DBA can use SQL queries to generate reports for this. The answer should be a data throughput in MB/hr or GB/hr. For Oracle GoldenGate, the following range are generally used defined:- <10GB/hr for small volume
- 50-100GB/hr for medium volume
- 100GB-200GB/hr for large volume
- >200GB/hr for extremely large volume.
- How much redo log need to be replicated? ( e.g. 20% or 50% or 100%, etc)
DBA can perform SQL query to find out the information. The result means the redo log data which GoldenGate need to process. - What's the ratio of redo log to trail file?
You can estimate the trial file size to be 50% (in general) of the redo log file. However, the best way is to perform a test to find out the actual ratio for your workload. - What's the expected latency between all the replication steps? For the peak time, how much lag time can be acceptable?
The answer should come from the business users with the lag time for all the major replication steps and the end-to-end lag. What's the average lag time, the peak time lag time and how quickly should Oracle GoldenGate return to average lag time post peak time.
I need to replicate 200GB hr redo log with 100GB/hr trail files in 1 second average latency.
2. Designing Oracle GoldenGate Replications for High Performance
When designing a replication solution, You would take the following steps:
- Prepare the Server to run Oracle GoldenGate
- Prepare the network connection
- Configure the Databases
- Configure the Oracle GoldenGate processes
For Oracle Database replications, please refer to the following Oracle MAA Technical White paper for the details [4]:
- Oracle MAA Technical White Paper, Oracle GoldenGate Performance Best Practices, May, 2017
2.1 Prepare the Server to Run Oracle GoldenGate
The server running the Oracle GoldenGate instance should have enough CPU and storage resources. The disk I/O speed is also crucial because Oracle GoldenGate replication needs a lot of for disk I/Os such as read/write trail files.
After setting up a server, you can perform a baseline test with the typical workload of your applications:
- For extract, you need to stop the database transactions and export the log files for the Oracle GoldenGate capture. You also need to write the trail files to the local disk.
- For replicat, you need to stop the database transactions, turn off indexing or DB checking when GoldenGate applies the transactions.
The result indicates the maximum replication throughput in the given server configuration. If the result can't meet the perforamnce requirement, you then need a better server.
2.2 Prepare the Network
For the network, you need to delivery data for Oracle GoldenGate from pre-generated trail files and find out the throughput and latency. When performing network estimation, you need to know answers to the following questions:
- Where are the source and target database?

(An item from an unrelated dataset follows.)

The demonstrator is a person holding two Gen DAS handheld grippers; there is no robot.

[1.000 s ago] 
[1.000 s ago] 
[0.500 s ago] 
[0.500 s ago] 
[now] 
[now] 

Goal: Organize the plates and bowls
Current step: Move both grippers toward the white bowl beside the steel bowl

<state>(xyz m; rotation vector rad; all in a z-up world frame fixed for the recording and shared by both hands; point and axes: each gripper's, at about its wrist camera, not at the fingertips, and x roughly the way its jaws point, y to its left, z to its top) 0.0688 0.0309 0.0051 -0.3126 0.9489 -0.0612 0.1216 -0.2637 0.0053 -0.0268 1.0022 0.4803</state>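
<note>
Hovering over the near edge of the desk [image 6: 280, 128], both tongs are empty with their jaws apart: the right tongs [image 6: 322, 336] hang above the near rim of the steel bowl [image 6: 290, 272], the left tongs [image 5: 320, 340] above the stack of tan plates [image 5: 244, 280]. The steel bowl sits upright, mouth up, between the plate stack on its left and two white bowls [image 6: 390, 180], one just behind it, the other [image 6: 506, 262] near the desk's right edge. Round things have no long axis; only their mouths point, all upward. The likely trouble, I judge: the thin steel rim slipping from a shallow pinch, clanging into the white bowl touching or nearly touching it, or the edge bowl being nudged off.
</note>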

The location of the database impacts the network latency. It's important to be aware of the geographic location first. - What're the network bandwidth, latency, and data loss?
You can check the TCP performance to find out how the data is delivered over your network. Because Oracle GoldenGate pump is a single thread process, long network latency will limit the volume of data sent over the network by Oracle GoldenGate. In this case, you need to increase the TCP window size to improve the throughput. However, you have to pay attention to the data loss because the larger TCP window size is, the higher cost is for resending the data.
2.3 Configure the Databases
You also need to avoid unnecessary database index/triggers on the target.
2.4 Configure the Oracle GoldenGate processes
For data replication processes, you need to consider the following configurations:
- Replication Features: you need to optimized in database processing for integrated capture and delivery for Oracle databases.
- Data Filtering: You would only replicat data volume to replicate minimum needed data from the source. If you do have LOB data, considering that will slow down the replication throughput.
3. Tuning the Performance
Tuning the performance should start from to find out the performance bottlenecks. Then, you can modify the configuration of your extracts, pumps and replicats. The following are the common performance problems and the tuning tips:
Resources
- Oracle GoldenGate Performance Best Practices, Oracle MAA Paper, November, 2014
- SQL Server Documentation - Performance (Replication)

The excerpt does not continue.